GILANGNEWS.COM - Deputi Pemberantasan Badan Narkotika Nasional (BNN) Arman Depari menyebutkan kasus penyelundupan sabu di Medan, Sumatera Utara dan Tarakan, Kalimantan Utara yang diungkap Oktober ini menggunakan modus yang terbilang baru. Modus itu diistilah shotgun yakni dengan memecah distribusi narkotika ke berbagai wilayah menggunakan sejumlah kurir dengan harapan meloloskan lebih banyak barang edaran.

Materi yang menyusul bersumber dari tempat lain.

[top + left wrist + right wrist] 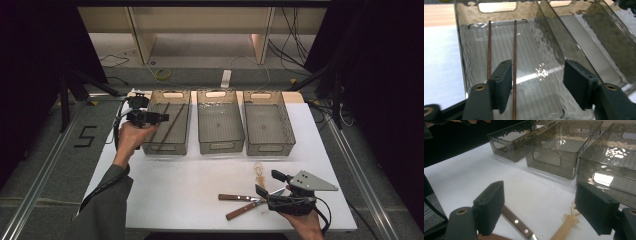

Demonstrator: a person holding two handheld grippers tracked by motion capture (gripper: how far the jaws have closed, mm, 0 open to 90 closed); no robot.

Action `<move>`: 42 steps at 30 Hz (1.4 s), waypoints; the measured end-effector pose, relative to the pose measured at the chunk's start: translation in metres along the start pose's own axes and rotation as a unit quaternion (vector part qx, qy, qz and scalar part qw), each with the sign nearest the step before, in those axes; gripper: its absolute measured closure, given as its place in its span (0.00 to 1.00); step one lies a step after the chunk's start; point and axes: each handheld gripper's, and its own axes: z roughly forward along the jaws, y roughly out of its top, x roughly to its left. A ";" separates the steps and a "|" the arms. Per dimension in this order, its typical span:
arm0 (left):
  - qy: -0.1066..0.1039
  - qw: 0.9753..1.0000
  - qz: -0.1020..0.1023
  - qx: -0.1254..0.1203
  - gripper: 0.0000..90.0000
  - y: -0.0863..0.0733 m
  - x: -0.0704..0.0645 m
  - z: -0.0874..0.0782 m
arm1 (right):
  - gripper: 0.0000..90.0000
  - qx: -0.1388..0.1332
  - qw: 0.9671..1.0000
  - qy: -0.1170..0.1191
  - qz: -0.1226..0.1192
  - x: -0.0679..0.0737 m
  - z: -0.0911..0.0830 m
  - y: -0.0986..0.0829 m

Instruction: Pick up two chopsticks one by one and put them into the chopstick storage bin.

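Two thin brown chopsticks lie lengthwise in the left clear grey bin; they show close up as chopsticks in the left gripper view. My left gripper hovers open over that bin's left side, nothing between the jaws. At the front right, two wooden-handled knives lie crossed on the white table. My right gripper stands open just above their blades, holding nothing. One knife handle and a translucent plastic utensil lie under it.
The middle bin and the right bin stand in a row beside the left one at the table's back. The plastic utensil lies just ahead of the right gripper. Cables and shelf legs are on the floor beyond.
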 end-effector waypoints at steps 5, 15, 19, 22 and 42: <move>-0.011 1.000 0.002 -0.006 0.32 -0.008 -0.007 -0.009 | 0.27 -0.001 1.000 0.000 0.000 0.000 0.000 0.000; -0.033 0.999 0.028 -0.006 0.23 -0.024 -0.022 -0.028 | 0.27 -0.004 1.000 0.000 -0.004 0.001 -0.002 0.001; -0.043 0.998 0.045 -0.008 0.22 -0.027 -0.034 -0.032 | 0.27 -0.005 1.000 -0.001 -0.004 0.001 -0.002 0.001; -0.051 0.997 0.059 -0.004 0.21 -0.029 -0.045 -0.031 | 0.27 -0.006 1.000 -0.002 -0.004 0.001 -0.003 0.001; -0.062 0.986 0.149 0.032 0.20 -0.044 -0.094 -0.022 | 0.28 -0.006 1.000 -0.013 0.000 -0.003 -0.006 0.002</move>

"Mereka mengutus kurir memecah barang bukti, berangkat dari berbagai tempat. Dan dengan tujuan di Indonesia juga di berbagai tempat. Ini maksudnya adalah jika ada satu dua kurir yang ditangkap mereka berharap kurir-kurir yang lain dengan jumlah yang cukup banyak bisa lolos," ujar Arman dalam konferensi pers di Gedung BNN, Jakarta Timur, Selasa (16/10).
Arman mengatakan pihaknya mengamankan 10 Kg sabu di Medan, 3 Kg sabu ditemukan di Jakarta dan Tangerang, 1,5 Kg sabu ditemukan di Tarakan dan 63.573 butir ekstasi ditemukan di Cilegon.